Work item: Repeat exactly the lines of the material below that run from the "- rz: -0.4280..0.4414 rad" line to the "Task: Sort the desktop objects" line, including both, and do not carry over any pictures.

+++ Supplied data +++

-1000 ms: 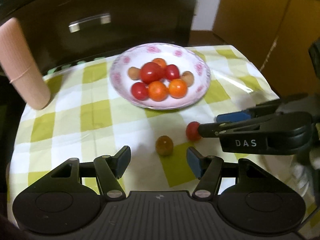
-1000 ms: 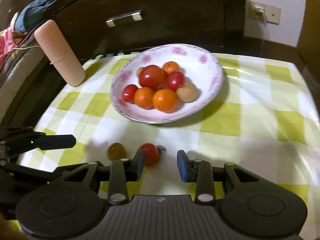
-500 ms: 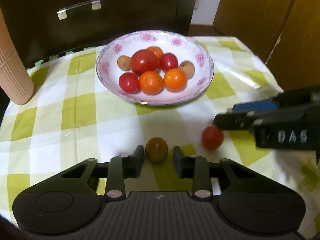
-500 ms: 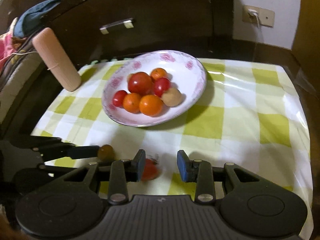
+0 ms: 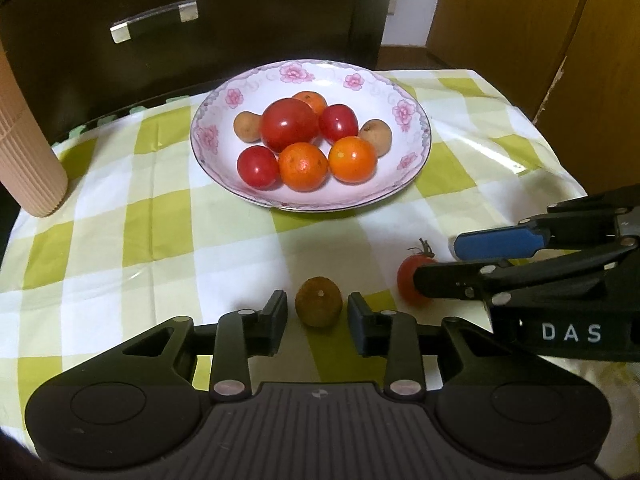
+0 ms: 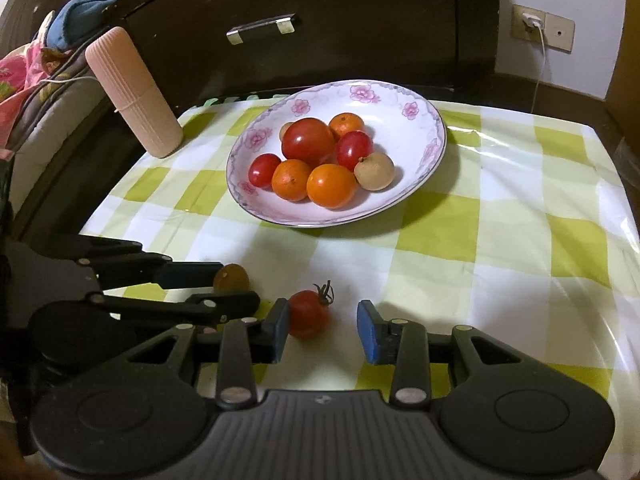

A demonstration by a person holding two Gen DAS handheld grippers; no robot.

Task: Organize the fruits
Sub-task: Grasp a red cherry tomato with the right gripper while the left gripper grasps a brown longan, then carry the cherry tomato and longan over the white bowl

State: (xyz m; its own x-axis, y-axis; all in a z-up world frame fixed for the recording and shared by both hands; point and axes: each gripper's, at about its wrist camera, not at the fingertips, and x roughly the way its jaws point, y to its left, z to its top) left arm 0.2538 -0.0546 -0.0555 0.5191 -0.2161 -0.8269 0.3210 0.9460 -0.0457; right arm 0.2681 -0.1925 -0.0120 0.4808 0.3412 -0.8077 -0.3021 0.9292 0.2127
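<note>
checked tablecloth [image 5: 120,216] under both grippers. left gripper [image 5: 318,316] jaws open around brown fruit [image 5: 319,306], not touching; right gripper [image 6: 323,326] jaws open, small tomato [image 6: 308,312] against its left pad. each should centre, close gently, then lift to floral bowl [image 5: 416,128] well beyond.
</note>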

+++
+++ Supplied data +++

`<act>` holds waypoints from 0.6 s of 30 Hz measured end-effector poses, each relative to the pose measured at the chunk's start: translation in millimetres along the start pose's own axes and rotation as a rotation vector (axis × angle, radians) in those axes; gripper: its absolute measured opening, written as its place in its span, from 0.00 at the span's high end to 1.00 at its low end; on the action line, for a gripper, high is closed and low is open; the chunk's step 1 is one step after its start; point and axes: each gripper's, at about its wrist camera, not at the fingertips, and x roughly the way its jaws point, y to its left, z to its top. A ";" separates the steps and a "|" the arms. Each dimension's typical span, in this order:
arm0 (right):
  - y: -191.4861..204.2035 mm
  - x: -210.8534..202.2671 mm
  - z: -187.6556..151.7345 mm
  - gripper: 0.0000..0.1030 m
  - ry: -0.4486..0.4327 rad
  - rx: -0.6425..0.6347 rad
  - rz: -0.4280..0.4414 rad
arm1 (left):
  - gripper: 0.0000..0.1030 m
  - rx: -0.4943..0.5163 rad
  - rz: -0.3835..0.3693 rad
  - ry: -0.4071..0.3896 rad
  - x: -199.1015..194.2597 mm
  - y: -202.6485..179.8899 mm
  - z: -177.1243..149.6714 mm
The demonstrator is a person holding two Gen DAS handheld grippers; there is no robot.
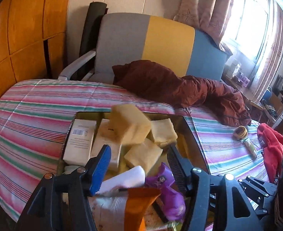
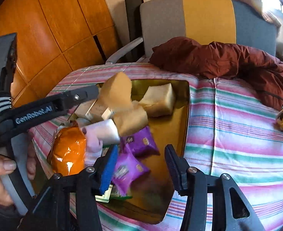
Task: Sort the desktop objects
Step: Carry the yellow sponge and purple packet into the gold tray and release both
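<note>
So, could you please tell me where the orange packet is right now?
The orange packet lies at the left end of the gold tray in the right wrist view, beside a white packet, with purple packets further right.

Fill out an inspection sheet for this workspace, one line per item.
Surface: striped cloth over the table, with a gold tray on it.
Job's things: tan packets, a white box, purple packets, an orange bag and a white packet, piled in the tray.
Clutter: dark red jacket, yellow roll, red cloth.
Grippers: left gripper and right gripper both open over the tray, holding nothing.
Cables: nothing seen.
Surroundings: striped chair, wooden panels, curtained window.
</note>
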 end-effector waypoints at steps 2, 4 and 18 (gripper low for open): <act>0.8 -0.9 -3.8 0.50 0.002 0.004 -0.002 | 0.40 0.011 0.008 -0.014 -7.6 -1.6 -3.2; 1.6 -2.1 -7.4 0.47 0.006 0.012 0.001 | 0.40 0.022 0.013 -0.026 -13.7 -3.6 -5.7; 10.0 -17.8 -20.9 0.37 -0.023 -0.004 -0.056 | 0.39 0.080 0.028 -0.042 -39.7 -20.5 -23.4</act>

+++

Task answer:
  - rz: -0.4280..0.4414 rad
arm1 (left):
  - gripper: 0.0000..0.1030 m
  - rx: -0.4943..0.5163 rad
  - rz: -0.3835..0.3693 rad
  - ry: -0.4071..0.3896 rad
  - x: -199.1015..194.2597 mm
  - y: -202.6485..179.8899 mm
  - z: -177.1243..149.6714 mm
The demonstrator is a person holding two Gen DAS handheld grippers; there is no robot.
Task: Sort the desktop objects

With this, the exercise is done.